GIVEN INFORMATION

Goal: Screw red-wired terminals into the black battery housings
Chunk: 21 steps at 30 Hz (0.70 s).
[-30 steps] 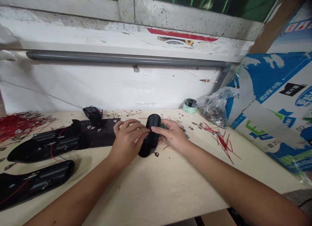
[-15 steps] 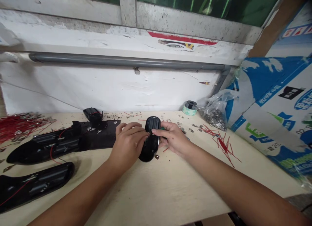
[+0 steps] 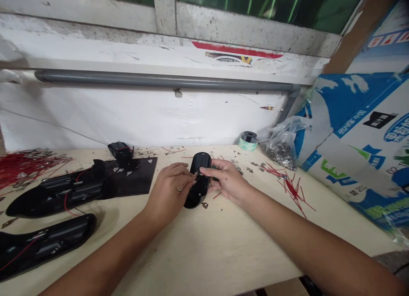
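Note:
A long black plastic housing with rounded ends is tilted upright above the table, its ribbed inner side toward me. My right hand grips its right edge, the thumb lying across the middle of the housing. From the left, my left hand has its thumb and forefinger pinched together at the housing's middle. Whatever sits in that pinch is too small to make out; a tiny metal glint shows near the fingertips. Part of something green peeks out behind the right thumb.
Black housings with red wires lie at left, beside a dark flat sheet bearing small metal tabs. Red wires are heaped at far left; more red wires lie right. A tape roll, a bag of metal parts and a carton stand behind.
The left fingers have shifted slightly at the middle of the housing, uncovering more of its lower half. The right hand keeps its hold. The whole view has moved a little.

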Motion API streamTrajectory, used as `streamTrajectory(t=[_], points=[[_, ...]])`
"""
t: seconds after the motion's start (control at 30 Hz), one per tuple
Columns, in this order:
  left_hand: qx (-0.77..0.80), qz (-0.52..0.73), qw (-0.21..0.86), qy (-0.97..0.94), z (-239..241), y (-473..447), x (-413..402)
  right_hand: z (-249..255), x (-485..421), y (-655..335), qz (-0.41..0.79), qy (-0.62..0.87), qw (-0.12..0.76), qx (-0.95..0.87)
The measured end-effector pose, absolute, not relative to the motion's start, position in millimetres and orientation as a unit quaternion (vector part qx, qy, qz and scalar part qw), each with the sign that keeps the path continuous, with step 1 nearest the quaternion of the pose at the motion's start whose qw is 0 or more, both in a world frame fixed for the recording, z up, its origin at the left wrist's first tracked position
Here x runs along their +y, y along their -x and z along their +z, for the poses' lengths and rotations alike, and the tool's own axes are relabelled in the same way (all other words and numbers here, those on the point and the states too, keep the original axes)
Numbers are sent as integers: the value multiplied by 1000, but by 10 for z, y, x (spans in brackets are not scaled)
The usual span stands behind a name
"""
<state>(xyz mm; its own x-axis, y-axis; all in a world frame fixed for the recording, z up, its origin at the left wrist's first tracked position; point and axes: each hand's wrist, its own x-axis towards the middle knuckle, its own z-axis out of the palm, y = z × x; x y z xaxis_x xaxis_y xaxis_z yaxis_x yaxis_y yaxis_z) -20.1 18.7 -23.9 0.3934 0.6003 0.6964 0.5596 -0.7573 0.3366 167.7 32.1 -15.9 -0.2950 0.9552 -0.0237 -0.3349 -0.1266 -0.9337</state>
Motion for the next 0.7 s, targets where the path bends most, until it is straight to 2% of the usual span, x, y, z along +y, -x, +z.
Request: streamTrajectory(t=[0.43,0.7], points=[[348,431,35,-832,-254,178,201,-135,327,-1692,642,372,492,-456],[390,456,-47,-798,-211,219,109,-212,348,-1655,631,357,505,-468]])
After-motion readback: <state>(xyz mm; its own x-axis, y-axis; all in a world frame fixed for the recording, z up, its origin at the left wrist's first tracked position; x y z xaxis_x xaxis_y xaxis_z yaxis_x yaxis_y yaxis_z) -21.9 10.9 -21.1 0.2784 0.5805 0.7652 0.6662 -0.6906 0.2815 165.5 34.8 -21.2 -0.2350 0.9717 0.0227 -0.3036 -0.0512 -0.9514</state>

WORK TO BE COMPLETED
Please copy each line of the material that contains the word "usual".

ANSWER AREA
The usual span stands behind a name
Motion for the next 0.7 s, targets where the path bends most, until it is straight to 2% of the usual span, x, y, z along +y, -x, +z.

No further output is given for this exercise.